The Saudi plant will be a major boost for Julphar in what is one of the largest health care markets in the region. Image Credit: Gulf News Archives

Dubai: Julphar, the UAE pharma company, is close to re-launching operations in Saudi Arabia … but this time through a brand new production facility. Going operational with the plant will be a major boost for the company in what is one of the largest health care markets in the region.

This will also help Julphar get over the Saudi ban on it supplying its range of medicines in the kingdom, which has been in force since September last year.

Jerome Carle

But now, the imminent launch of a production facility at the King Abdullah Economic City could provide the needed restorative powers to the company. “Julphar Saudi Arabia was awarded Current Good Manufacturing Practice (cGMP) approval by the SFDA (Saudi Food and Drug Authority), becoming the first facility in King Abdullah Economic City (KAEC) to earn full cGMP certification on its first inspection,” said Jerome Carle, CEO. “The facility is now ready to operate in the Kingdom.

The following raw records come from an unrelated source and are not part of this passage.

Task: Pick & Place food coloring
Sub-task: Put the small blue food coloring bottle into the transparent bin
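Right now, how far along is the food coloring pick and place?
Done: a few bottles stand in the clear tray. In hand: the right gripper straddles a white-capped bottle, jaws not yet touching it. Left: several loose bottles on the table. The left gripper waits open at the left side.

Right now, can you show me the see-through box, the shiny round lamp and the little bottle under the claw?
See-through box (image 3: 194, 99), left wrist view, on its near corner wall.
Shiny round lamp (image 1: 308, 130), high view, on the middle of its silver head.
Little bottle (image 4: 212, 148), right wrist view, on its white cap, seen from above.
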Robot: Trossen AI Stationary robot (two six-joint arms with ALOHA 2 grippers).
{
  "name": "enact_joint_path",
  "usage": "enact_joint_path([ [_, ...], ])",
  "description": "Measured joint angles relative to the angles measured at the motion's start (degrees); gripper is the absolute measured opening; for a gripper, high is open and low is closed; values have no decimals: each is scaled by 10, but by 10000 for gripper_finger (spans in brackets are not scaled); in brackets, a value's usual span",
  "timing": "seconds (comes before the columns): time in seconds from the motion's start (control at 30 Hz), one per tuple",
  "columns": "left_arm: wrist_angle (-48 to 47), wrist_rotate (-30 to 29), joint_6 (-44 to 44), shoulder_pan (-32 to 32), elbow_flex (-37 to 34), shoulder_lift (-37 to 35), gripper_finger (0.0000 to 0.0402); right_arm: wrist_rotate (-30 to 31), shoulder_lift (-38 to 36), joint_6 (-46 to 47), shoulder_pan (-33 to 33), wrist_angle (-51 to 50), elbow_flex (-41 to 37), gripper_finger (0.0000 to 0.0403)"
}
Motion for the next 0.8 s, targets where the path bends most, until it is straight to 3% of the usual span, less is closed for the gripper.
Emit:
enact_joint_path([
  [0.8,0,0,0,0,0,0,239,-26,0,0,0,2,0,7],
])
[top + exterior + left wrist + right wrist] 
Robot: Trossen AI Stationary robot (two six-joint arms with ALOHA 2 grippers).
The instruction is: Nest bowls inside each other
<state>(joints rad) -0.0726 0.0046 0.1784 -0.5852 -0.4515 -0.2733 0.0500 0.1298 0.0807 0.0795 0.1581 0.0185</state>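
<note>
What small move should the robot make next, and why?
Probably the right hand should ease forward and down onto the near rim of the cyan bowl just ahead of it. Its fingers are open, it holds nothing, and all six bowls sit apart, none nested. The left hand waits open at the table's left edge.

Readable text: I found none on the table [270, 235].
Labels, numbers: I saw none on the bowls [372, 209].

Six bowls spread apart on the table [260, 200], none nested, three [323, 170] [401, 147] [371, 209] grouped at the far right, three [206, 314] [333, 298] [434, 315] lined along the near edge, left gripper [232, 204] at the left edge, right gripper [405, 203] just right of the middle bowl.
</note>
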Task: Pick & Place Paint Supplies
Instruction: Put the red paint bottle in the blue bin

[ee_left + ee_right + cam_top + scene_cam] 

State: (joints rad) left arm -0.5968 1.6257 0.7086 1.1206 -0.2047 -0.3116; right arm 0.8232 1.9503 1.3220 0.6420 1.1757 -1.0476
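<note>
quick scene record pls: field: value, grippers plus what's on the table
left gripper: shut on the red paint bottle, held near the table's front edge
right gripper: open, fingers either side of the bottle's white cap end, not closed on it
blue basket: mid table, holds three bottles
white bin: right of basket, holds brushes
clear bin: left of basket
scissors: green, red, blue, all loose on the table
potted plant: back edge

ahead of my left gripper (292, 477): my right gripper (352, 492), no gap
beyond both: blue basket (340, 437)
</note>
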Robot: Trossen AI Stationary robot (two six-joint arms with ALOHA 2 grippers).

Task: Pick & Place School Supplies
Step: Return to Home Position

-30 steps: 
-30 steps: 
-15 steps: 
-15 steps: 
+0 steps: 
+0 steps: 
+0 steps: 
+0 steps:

tablets is the installed capacity of the new Saudi plant

“In December last, we were granted a new cGMP certification from MOHAP (Ministry of Health and Prevention in the UAE), which is a clear indication that our products meet all necessary regulations and standards. Towards the end of April, we were successfully audited by the Gulf Health Council (GHC).” (The cGMP approval is one of the steps that need to be cleared before the all-clear is given to launch production.)

The Saudi plant has an installed capacity for 1 billion tablets, 300 million capsules, 30m bottles of syrups/suspensions. (In the UAE, where it operates 13 plants, excluding Gulf Inject in Dubai, it’s current capacity is 3 billion tablets, 945 million capsules, 4 billion paediatric powder suspensions (PPS), among other categories.)

A plant operated by Julphar, the UAE's pharma giant.

The Ras Al Khaimah government is the biggest shareholder in the company.

Still talking to Saudi authorities on export ban

Julphar is still negotiating with Saudi authorities to get the ban lifted. The loss of the Saudi market did hurt its 2018 numbers, which saw the company report a net loss of Dh153 million on sales of Dh863 million.

“We have been in close contact with SFDA since September to address the recommendations highlighted in their report,” the CEO added. “Since last year, we have been working hand in hand with the UAE’s Ministry of Health and they have supported us at every stage. We respect the decision of the SFDA, their guidelines and their standards.

“The temporary ban on the export of our products applies only to Saudi Arabia and Bahrain. Our products continue to be sold in 50 markets around the world.


capsules and 30m bottles of syrups/suspensions can be made at the plant

“We strive to be a successful company in the region and we understand that this is only possible 
if we work in partnership with authorities such as the SFDA. We expect the SFDA to re-inspect our facilities soon.” 
Apart from the Saudi ban, currency devaluations and political turmoil in the region also had a hand in crimping Julphar’s 2018 financials. “We have had some setbacks but in spite of that, we generated good momentum in a number of areas, which we will build on,” said Carle.

“Challenges still lie ahead, but we are taking steps to strengthen our financial health as part of a new strategy that will see us increasing our effectiveness and efficiency. We have already started a “transformation programme” that aims to make the company more competitive.

“We will stay focused on the transformational goals laid out in our strategic plan and follow through with our new product launches and portfolio optimisation. We continue to roll-out our cost-saving programmes, which will position our business well to maximise cash flow generation.”

Systemically vital

With UAE and Gulf health authorities keeping a close watch on the mounting cost of health care and of drug prices, entities such as Julphar through local/regional production capacities ensure drug prices remain in check. They specialise in generic drugs (ie, versions of drugs that have come out of patent protection). In recent times, new entities have set up ambitious projects in the UAE, including Neopharma and in December last, Pharmax commissioned a Dh125 million plant at Dubai Science Park to make medicines for diabetes, cholesterol, psychiatric and neurological disorders.

But rather than cater to the domestic market alone, these ventures need to tap into as wide a market base as possible to make those investments pay off.

Is the increased competition from new local or regional manufacturers impacting Julphar margins? “Anything that will boost the local pharmaceutical industry and offer customers more choice is a move in the right direction,” the CEO said. “In the public health sector, where fixed budgets place limits on treatment, more affordable medicines could extend treatment options.

“And for consumers, more affordable prices will widen medical insurance cover and reduce out-of-pocket payments. This makes it imperative that we consistently meet the requirements of our customers, as well as all regulatory and legislative bodies.”